• Problem
The output should be every line below, retyped exactly, with no images.

• Data below
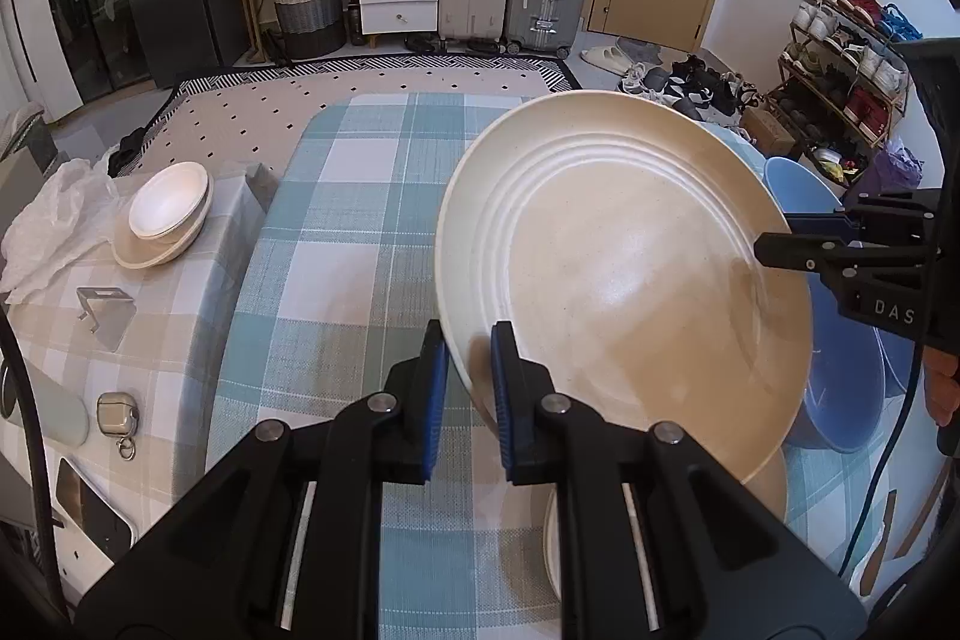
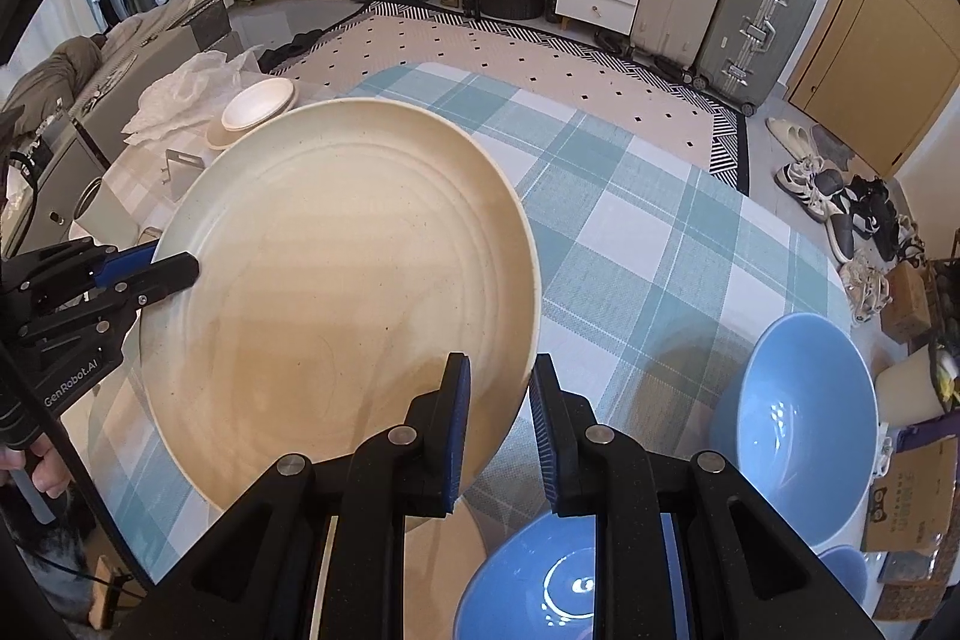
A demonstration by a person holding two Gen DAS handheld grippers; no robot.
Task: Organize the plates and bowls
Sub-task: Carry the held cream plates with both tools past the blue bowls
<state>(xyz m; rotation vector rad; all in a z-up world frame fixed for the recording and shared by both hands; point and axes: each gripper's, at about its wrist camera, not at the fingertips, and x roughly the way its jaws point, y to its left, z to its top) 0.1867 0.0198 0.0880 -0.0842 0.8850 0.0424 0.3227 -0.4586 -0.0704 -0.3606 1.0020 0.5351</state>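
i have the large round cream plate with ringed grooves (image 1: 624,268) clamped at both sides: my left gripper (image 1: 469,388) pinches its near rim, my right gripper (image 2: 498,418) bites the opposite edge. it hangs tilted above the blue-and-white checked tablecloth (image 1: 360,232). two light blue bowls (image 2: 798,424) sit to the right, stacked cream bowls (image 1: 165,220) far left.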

• Written reply
A demonstration by a person holding two Gen DAS handheld grippers; no robot.
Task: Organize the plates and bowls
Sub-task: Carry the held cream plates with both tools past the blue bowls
<state>(xyz m; rotation vector rad; all in a z-up world frame fixed for the recording and shared by both hands; point and axes: each gripper's, at about its wrist camera, not at the fingertips, and x roughly the way its jaws point, y to its left, z to its top) 0.1867 0.0198 0.0880 -0.0842 0.8850 0.0424 0.3227 -0.4586 -0.0704 -0.3606 1.0020 0.5351</state>
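i have the large round cream plate with ringed grooves (image 1: 624,268) clamped at both sides: my left gripper (image 1: 469,388) pinches its near rim, my right gripper (image 2: 498,418) bites the opposite edge. it hangs tilted above the blue-and-white checked tablecloth (image 1: 360,232). two light blue bowls (image 2: 798,424) sit to the right, stacked cream bowls (image 1: 165,220) far left.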

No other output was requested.